Exact repetition of the data is the whole task.
(Beginning of DATA)
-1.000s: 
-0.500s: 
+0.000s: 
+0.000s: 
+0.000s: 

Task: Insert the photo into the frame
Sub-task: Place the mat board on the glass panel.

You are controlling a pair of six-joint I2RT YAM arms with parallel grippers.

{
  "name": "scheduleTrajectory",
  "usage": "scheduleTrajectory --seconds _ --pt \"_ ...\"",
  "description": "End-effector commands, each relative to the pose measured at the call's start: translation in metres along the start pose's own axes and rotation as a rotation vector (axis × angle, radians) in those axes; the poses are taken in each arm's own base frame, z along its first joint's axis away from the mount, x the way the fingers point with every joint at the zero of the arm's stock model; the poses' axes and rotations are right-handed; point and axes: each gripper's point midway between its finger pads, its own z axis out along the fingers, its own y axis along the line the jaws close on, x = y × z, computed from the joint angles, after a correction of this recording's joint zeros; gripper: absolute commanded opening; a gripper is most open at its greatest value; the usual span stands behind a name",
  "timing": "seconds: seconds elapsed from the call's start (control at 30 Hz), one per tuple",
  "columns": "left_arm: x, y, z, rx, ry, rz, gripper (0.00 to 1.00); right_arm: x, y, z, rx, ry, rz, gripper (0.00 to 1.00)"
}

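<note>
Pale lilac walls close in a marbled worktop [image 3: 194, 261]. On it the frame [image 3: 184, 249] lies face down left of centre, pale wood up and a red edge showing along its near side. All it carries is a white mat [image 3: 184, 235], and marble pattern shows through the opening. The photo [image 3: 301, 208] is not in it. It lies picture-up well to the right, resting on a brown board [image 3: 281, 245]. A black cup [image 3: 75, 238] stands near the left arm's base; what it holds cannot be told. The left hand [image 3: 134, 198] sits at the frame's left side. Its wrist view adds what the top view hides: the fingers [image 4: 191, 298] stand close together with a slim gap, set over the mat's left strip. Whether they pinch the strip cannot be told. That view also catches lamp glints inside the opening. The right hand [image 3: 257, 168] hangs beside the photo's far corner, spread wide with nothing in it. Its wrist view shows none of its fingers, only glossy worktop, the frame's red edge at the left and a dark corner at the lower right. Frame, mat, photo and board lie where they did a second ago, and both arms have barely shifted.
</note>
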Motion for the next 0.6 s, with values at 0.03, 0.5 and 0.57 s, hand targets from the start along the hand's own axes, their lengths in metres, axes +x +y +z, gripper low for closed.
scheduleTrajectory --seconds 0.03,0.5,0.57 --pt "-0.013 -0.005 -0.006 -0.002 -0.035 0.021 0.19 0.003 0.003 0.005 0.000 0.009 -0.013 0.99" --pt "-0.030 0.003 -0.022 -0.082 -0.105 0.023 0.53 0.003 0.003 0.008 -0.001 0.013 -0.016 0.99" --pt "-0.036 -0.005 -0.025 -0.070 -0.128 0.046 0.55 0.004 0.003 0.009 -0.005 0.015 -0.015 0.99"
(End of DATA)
## YOUR SOLUTION
-1.000s: 
-0.500s: 
+0.000s: 
+0.000s: 
+0.000s: 

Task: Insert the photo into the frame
Sub-task: Place the mat board on the glass panel.

You are controlling a pair of six-joint I2RT YAM arms with parallel grippers.

{
  "name": "scheduleTrajectory",
  "usage": "scheduleTrajectory --seconds _ --pt \"_ ...\"",
  "description": "End-effector commands, each relative to the pose measured at the call's start: translation in metres along the start pose's own axes and rotation as a rotation vector (axis × angle, radians) in those axes; the poses are taken in each arm's own base frame, z along its first joint's axis away from the mount, x the way the fingers point with every joint at the zero of the arm's stock model; the poses' axes and rotations are right-handed; point and axes: each gripper's point midway between its finger pads, its own z axis out along the fingers, its own y axis along the line the jaws close on, x = y × z, computed from the joint angles, after a correction of this recording's joint zeros; gripper: absolute commanded opening; a gripper is most open at its greatest value; the usual span stands behind a name",
  "timing": "seconds: seconds elapsed from the call's start (control at 30 Hz), one per tuple",
  "columns": "left_arm: x, y, z, rx, ry, rz, gripper (0.00 to 1.00); right_arm: x, y, z, rx, ry, rz, gripper (0.00 to 1.00)"
}

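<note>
Pale lilac walls close in a marbled worktop [image 3: 194, 261]. On it the frame [image 3: 184, 249] lies face down left of centre, pale wood up and a red edge showing along its near side. All it carries is a white mat [image 3: 184, 235], and marble pattern shows through the opening. The photo [image 3: 301, 208] is not in it. It lies picture-up well to the right, resting on a brown board [image 3: 281, 245]. A black cup [image 3: 75, 238] stands near the left arm's base; what it holds cannot be told. The left hand [image 3: 134, 198] sits at the frame's left side. Its wrist view adds what the top view hides: the fingers [image 4: 191, 298] stand close together with a slim gap, set over the mat's left strip. Whether they pinch the strip cannot be told. That view also catches lamp glints inside the opening. The right hand [image 3: 257, 168] hangs beside the photo's far corner, spread wide with nothing in it. Its wrist view shows none of its fingers, only glossy worktop, the frame's red edge at the left and a dark corner at the lower right. Frame, mat, photo and board lie where they did a second ago, and both arms have barely shifted.
</note>
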Motion for the next 0.6 s, with values at 0.03, 0.5 and 0.57 s, hand targets from the start along the hand's own axes, their lengths in metres, axes +x +y +z, gripper low for closed.
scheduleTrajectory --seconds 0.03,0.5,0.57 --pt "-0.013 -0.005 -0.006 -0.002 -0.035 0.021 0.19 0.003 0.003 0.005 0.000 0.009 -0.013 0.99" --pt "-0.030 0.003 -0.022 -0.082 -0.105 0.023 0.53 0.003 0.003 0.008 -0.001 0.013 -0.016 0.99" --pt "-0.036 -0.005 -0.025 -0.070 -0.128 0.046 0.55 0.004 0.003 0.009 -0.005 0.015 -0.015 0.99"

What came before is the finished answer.